Water filtering is a method used to filter out undesired chemical compounds, organic and inorganic materials, and biological contaminants from water. The purpose of water filtration is to provide clean drinking water.
What is water filtering?
Water purification takes place on small and large scales, and water filtering can provide clean and potable water for industrial applications, in addition to individual households.
The filtration process reduces the concentration of contaminants such as: suspended particles, parasites, bacteria, algae, viruses, and fungi.
Why water filtration is important
It is virtually impossible to determine water quality on the basis of appearance. Multiple processes—such as physical, chemical, or biological analyses—have been developed to test contamination levels. Levels of organic and inorganic chemicals are some of the common parameters analyzed to determine water quality and contamination levels.
Tap water is often filtered in a water purification facility before it reaches the end user. Nevertheless, authorities test the water quality right after the water is filtered, before it goes in the municipal feed lines, which generally produces results above the required standard. What remains unaccounted for is the age of the feed lines and their length, however.
It is not uncommon for the pipes to be decades old, and by traveling a long time through them, filtered water can become polluted with everything it encounters along the way. Old pipes can redistribute microorganisms, bacteria, and viruses, as was the case in Flint, Michigan Crisis, and Chicago in regards to lead pipe.
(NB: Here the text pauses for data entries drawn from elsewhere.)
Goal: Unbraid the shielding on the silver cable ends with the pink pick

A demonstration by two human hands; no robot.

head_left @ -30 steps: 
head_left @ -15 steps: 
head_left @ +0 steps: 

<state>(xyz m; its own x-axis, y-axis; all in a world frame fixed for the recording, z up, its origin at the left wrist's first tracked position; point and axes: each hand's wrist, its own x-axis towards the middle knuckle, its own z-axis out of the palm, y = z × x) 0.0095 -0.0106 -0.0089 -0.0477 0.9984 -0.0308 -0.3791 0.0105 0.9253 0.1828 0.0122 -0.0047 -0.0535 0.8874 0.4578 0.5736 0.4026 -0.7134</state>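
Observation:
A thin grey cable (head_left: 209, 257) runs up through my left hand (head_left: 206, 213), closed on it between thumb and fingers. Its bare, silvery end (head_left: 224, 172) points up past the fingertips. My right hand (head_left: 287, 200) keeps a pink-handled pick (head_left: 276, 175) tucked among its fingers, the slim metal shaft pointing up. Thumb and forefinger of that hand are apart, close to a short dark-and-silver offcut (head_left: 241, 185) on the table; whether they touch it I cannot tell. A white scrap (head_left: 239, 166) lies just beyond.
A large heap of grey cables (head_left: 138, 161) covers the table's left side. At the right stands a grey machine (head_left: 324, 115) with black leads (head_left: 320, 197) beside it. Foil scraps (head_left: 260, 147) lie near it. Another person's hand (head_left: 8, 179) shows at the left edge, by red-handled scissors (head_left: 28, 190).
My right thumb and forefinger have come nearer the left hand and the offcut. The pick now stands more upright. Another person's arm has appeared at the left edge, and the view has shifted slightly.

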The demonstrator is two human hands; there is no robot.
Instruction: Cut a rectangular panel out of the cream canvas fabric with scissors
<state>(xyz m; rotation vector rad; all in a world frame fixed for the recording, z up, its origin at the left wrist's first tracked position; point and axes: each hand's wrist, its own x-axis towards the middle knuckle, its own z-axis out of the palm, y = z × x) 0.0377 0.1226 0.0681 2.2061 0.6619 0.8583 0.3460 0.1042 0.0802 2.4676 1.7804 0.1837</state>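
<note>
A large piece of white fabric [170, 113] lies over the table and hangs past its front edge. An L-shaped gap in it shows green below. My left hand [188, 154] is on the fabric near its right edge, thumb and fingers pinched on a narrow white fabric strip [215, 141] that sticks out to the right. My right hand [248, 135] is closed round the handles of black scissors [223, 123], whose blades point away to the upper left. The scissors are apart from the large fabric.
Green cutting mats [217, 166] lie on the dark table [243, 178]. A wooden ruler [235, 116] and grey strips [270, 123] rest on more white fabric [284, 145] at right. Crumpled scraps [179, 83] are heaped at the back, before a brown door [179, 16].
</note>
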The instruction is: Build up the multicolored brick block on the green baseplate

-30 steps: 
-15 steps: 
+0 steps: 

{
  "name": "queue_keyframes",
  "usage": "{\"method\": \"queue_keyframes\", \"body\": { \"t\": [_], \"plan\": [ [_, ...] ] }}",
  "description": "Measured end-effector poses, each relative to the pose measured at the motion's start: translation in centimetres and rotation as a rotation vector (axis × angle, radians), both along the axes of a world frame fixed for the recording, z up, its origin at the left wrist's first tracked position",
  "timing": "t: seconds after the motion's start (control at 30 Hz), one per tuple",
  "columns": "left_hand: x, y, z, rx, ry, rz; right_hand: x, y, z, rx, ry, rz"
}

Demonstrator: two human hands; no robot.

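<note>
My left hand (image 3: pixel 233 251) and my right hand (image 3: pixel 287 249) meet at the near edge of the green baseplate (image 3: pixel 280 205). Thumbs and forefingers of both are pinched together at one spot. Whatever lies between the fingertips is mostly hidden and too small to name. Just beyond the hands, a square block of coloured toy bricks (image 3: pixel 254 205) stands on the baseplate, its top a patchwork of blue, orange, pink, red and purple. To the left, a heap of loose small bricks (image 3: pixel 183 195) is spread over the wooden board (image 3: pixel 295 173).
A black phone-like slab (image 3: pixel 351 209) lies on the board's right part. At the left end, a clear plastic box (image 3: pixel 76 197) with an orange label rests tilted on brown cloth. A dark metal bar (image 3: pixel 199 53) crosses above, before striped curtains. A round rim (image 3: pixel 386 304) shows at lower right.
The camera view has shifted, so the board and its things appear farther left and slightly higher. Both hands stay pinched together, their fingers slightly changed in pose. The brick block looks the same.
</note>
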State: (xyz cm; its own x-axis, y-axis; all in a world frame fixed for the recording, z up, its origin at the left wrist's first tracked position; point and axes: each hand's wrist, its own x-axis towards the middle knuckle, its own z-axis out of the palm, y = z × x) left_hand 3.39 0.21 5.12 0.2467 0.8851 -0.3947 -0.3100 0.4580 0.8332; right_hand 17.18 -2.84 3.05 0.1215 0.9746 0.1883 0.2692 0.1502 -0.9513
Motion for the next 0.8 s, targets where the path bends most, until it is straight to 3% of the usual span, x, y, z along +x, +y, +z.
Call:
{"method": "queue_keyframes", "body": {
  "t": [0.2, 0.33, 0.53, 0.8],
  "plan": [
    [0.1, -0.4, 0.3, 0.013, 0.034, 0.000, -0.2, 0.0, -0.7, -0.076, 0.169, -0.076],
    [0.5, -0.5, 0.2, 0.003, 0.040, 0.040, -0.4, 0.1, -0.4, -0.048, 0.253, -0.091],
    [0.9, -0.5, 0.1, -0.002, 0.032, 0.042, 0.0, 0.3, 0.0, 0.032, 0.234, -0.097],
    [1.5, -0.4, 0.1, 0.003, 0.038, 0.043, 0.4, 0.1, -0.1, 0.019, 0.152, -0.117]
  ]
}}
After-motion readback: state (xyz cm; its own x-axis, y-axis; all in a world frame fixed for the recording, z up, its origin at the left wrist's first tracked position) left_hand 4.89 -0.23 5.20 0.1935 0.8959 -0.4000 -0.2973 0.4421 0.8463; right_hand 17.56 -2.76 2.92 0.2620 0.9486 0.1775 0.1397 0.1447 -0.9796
In the event that water is not filtered, the likelihood of exposure to harmful contaminants increases.
For instance, there is evidence that exposure to per- and polyfluoroalkyl substances (PFAS) can lead to adverse health outcomes in humans. The U.S. EPA reports that if humans or animals ingest PFAS, over time the contaminants can accumulate in the body. Exposure can lead humans to suffer from adverse health effects such as: a weakened immune system, cancer and thyroid hormone disruption.
How do you select a water filter?
The selection of specific water filtering processes depends upon factors such as; intake water quality; degree of purification required; intended water use; flow capacity requirements; government regulations; available capital; and the operations and maintenance costs involved.
Common water filtration methods
Activated Carbon & Granular Activated Carbon (GAC)
The activated carbon filtration method relies on adsorption. Molecules in the water are trapped in the porous structure of a carbon substrate. Activated charcoal filters remove sediment, chlorine, and volatile organic compounds (VOCs). Carbon filtration is not as effective at removing salts, minerals and dissolved inorganic compounds, however.
Carbon block filters offer a larger adsorption surface and many of them have additional layers in between the carbon for a better filtration. Some even possess silver layers that will block bacteria and prevent bacteria growth.
GAC filters come in various sizes and use finer granulated charcoal that has a smaller surface area than the carbon block, which can produce a channeling effect.
Bacterial colonies can grow inside the filter if it is not used for a long time, even if it’s treated.
Ion Exchange Filters & Deionization (DI)
Deionization (DI) is the chemical process of removing dissolved impurities, or ions, from water. Ion exchange neutralizes ions with other ions and is suitable for relatively low concentrations of impurities. Although deionization produces a pure, high quality of water, it is typically ineffective against organic pollutants.
Deionization filters use beads charged with hydrogen ions and hydroxyl ions and change them for cations and anions. When metallic ions enter the filter, the hydrogen is released and replaces the metals, which get trapped in the beads. The anions originally in the water are exchanged with the hydroxyl ions, then the hydrogen and the hydroxyl combine. The end product is mineral-free water.
Similarly, water softening systems work by exchanging the salt trapped in the beads with the magnesium and calcium ions. Salt is released while the minerals are trapped, thus making the water softer.
Industrial water softening effectively reduces or eliminates scale build-up in boilers, valves and other equipment. This reduces costs by extending the life of filters and equipment, ultimately reducing maintenance expenses.
Distillation is one of the simplest ways to filter water. Water is boiled and the condensed steam is captured in a separate container. All the contaminants remaining in the original container then are removed. Some contaminants can reach a boil before the water, and are still present in the second tank, however.
Reverse Osmosis (RO)
Reverse osmosis (RO) uses multiple filters to remove the contaminants. Typically, the first filter is a mechanical one, the second and third filters are made out of carbon, the fourth is the semi-permeable membrane, and the fifth is a chemical one.
RO is the preferred water filtering method for higher concentrations of impurities. RO water filtration systems force water through a semipermeable filter under high pressure. The filter then permits the water, but not the contaminants, to pass through.
RO is one of the most effective water filtration methods for removing bacteria and viruses from water.